WORK TASK:
Once you reach the line containing "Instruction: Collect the" in the entries below, write out that line and each one after it down to the line containing "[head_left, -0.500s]", exactly and with nothing added.

--- MATERIAL FOR THE TASK Enclosed Below ---

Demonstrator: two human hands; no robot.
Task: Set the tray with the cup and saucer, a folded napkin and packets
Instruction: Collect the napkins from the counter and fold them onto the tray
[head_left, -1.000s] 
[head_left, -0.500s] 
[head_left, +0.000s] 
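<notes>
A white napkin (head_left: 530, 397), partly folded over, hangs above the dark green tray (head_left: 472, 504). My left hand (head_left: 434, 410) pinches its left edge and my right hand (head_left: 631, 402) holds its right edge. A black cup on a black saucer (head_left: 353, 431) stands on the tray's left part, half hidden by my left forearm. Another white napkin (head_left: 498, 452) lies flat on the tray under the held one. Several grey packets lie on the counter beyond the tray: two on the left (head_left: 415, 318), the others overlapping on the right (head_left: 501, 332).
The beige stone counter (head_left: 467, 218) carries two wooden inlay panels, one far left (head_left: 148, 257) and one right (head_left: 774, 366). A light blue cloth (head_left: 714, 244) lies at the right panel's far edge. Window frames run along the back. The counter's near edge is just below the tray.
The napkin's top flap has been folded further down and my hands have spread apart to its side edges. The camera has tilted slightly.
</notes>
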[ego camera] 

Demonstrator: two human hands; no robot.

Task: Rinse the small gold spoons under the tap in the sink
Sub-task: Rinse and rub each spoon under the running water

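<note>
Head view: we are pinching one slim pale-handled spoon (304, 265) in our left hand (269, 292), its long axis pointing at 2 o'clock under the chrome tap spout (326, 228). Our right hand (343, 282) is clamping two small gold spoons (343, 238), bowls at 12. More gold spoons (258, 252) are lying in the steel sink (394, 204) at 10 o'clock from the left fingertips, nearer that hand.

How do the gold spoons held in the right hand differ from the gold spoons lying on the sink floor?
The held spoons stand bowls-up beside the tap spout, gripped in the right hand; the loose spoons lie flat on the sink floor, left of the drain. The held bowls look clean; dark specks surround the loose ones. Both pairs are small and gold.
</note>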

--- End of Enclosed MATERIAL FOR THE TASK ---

SOLUTION FOR THIS TASK:
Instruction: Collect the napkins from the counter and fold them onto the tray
[head_left, -1.000s] 
[head_left, -0.500s] 

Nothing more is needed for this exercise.